Patty retirement story

Martha Gray, J.W. Kieckhefer Professor, MIT, former HST director and alum, left; Patricia Cunningham, retiring HST Academic Program Manager, right. Credit: Laurie Ward.

Colleagues lauded the HST Academic Program Manager for her 41 years working on behalf of the program, students

Mindy Blodgett | HST/IMES

Patricia “Patty” Cunningham, who retired recently, was honored with a celebration of her 41 years with the Harvard-MIT Program in Health Sciences and Technology (HST).
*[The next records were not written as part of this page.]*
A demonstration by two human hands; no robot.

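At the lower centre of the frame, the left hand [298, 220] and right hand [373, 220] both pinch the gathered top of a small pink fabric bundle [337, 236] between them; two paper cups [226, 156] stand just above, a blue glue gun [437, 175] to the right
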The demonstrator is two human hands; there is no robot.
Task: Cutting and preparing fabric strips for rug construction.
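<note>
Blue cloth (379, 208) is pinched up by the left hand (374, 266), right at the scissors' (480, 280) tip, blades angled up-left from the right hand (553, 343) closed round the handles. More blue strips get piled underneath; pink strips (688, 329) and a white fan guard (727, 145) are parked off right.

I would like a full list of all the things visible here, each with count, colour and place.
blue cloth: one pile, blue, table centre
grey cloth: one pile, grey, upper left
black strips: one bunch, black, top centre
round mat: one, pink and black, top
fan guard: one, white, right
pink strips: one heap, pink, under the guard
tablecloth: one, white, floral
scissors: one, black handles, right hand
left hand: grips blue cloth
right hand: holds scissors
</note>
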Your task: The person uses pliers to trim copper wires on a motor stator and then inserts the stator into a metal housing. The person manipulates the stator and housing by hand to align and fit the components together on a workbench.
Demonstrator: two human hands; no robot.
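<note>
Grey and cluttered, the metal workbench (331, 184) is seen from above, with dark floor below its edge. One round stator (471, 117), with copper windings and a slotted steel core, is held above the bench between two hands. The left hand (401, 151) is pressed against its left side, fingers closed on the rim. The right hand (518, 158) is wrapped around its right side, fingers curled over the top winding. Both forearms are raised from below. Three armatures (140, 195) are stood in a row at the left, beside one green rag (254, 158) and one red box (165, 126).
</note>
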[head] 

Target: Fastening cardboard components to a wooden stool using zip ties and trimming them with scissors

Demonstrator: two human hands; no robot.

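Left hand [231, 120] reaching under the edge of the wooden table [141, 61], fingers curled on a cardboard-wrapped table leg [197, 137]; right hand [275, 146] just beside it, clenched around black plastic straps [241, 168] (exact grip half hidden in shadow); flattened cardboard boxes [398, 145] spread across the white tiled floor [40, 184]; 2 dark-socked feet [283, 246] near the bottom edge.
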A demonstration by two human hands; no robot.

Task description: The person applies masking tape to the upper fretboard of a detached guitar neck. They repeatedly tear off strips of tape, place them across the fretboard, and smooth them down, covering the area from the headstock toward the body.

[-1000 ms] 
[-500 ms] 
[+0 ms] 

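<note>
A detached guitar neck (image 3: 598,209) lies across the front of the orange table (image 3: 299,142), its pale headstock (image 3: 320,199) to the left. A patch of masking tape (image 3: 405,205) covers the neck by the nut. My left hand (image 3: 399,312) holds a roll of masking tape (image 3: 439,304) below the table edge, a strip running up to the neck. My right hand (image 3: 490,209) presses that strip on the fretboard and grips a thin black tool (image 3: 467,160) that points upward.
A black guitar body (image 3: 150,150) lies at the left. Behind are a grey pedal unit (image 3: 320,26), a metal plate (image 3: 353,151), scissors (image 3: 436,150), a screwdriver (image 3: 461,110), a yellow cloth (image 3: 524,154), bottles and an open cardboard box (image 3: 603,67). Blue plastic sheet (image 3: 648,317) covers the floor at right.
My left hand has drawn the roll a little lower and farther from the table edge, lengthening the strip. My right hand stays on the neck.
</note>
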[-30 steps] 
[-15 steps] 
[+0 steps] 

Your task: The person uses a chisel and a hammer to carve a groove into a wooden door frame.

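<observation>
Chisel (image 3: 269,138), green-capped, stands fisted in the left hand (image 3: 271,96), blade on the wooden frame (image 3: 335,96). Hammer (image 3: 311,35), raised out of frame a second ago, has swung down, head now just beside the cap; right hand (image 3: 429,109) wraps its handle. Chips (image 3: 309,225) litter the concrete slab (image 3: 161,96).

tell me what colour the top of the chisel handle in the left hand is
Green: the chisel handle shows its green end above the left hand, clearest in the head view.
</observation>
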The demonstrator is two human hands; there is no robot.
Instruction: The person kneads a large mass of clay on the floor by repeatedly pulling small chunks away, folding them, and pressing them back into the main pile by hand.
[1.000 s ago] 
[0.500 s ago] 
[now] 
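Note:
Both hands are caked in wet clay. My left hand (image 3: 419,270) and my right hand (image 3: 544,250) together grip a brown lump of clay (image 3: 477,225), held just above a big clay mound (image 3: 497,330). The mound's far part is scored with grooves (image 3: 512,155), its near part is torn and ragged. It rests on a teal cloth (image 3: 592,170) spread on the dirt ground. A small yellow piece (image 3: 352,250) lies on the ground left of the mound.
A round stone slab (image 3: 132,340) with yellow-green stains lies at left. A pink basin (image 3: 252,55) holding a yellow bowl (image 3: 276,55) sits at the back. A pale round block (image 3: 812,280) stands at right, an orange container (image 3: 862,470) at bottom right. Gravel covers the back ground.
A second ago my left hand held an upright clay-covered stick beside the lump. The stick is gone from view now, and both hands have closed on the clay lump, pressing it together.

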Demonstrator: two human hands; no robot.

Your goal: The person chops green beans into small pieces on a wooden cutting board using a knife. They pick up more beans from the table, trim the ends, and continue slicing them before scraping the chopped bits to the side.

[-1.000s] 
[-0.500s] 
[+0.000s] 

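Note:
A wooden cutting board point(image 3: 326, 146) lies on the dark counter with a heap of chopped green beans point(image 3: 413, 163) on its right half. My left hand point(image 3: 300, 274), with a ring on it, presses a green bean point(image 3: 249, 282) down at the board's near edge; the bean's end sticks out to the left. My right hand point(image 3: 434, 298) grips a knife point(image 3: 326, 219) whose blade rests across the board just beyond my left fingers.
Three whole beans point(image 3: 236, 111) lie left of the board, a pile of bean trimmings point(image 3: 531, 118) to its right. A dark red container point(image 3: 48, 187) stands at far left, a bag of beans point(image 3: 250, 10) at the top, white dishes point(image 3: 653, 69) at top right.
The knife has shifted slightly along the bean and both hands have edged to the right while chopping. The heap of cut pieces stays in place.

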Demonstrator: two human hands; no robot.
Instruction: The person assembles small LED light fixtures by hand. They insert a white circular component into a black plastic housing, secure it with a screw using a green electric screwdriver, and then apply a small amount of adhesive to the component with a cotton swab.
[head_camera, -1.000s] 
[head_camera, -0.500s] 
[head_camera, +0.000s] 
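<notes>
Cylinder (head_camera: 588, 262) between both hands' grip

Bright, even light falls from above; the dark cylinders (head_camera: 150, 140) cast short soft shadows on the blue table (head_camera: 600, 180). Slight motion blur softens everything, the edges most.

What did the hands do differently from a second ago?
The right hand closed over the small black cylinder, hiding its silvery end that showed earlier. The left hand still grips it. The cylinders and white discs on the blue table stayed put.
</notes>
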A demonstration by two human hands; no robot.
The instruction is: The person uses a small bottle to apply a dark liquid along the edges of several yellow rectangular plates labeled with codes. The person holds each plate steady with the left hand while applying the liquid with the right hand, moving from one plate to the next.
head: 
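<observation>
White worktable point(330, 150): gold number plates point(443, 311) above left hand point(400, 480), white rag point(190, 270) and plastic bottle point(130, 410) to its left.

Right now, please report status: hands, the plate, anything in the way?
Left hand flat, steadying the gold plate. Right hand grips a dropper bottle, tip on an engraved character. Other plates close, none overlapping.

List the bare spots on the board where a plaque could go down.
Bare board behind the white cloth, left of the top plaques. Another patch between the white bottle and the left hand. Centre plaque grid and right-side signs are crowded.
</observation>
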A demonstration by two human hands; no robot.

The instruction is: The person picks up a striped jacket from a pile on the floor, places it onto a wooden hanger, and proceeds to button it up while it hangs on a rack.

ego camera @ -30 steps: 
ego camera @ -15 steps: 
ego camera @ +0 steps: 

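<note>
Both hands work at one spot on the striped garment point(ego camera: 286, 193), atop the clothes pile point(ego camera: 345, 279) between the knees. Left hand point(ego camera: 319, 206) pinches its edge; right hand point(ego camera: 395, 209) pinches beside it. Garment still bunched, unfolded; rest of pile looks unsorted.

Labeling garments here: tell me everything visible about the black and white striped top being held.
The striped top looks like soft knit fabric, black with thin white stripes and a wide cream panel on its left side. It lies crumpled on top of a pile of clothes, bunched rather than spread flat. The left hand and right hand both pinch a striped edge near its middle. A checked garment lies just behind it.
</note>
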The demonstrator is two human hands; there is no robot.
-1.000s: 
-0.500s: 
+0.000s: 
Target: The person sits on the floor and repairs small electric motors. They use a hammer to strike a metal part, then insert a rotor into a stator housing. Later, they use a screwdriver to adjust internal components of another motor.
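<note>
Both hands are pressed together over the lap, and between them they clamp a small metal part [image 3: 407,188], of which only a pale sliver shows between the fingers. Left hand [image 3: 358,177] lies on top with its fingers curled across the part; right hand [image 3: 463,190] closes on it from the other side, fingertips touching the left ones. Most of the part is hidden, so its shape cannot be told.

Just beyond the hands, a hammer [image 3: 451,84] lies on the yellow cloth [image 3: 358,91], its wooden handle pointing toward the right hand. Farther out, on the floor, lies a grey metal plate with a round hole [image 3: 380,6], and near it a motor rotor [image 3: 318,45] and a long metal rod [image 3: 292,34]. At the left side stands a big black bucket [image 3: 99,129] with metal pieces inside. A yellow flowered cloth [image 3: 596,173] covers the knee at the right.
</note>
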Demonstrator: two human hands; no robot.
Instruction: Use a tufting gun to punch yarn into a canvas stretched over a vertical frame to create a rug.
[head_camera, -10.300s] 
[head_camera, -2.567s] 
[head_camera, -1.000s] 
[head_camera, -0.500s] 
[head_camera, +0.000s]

Joining while a junior in college, she began as an accountant and office assistant, her role steadily growing, until she ended her career as the HST Academic Program Manager, overseeing the day-to-day operations of the HST office at Harvard Medical School (HMS).

The retirement celebration was a hybrid event (with more than 100 people on Zoom), and featured in-person and remote tributes by several speakers, including:

  • George Q. Daley, Dean, Faculty of Medicine, HMS; an HST alum
  • Wolfram Goessling, Director, HST; Chief, Division of Gastroenterology, Massachusetts General Hospital (MGH), professor, medicine, HMS
  • Martha Gray, J.W. Kieckhefer Professor of Health Sciences and Technology, MIT; core faculty member at the MIT Institute for Medical Engineering and Science (or IMES —which is HST’s home at MIT), and an HST alum
  • Richard Mitchell, professor, pathology, Brigham and Women’s Hospital and HMS, and HST/London Advisor and Associate Director
  • William Kettyle, senior health care advisor, Office of the Executive Vice President and Treasurer, MIT
  • Thomas Heldt, W.M. Keck Career Development Professor, Electrical and Biomedical Engineering, MIT, and a core faculty member at IMES; an HST alum
  • Junne Kamihara, instructor, pediatrics, Boston Children’s Hospital and HMS, HST/London Advisor and Associate Director; an HST alum
  • Karrol Altarejos, HST/London Society Program Coordinator
  • Katherine Nabel, a 5th year HST MD student

All mentioned Cunningham’s notable kindness, and how her office at HMS was always a place of refuge for students and colleagues, where all were welcome to stop by and to perhaps enjoy the snacks she always kept in stock. Daley said that she epitomized “all that was warm and memorable about HST.”

Gray, who, as a former director of HST, worked closely with Cunningham, pointed out that she was well known for her remarkable ability to remember people, including every one of the more than 1,000 HST students she knew through the years: “It’s a super power of hers.”

Mitchell remembered that she had “more often than not saved me from my own worst instincts.”

“She has been the heart and soul (of HST) for more than 40 years,” Mitchell said. “She’s had all our collective backs.”

Kamihara presented Cunningham with a framed drawing of HMS and MIT, and with a handmade glass bowl, created in the MIT Glass Lab, incorporating the school colors of Harvard and MIT.

During her last week on the job, alumni, colleagues, students, and faculty, filled an online “kudos board” with memories of, and thanks for, Cunningham. For her part, Cunningham said she felt “overwhelmed” by the tribute. And that she was grateful that what began as a way to work her way through college, led to more than four decades of mentoring and shepherding exceptional and talented students, and being “blessed with terrific colleagues.”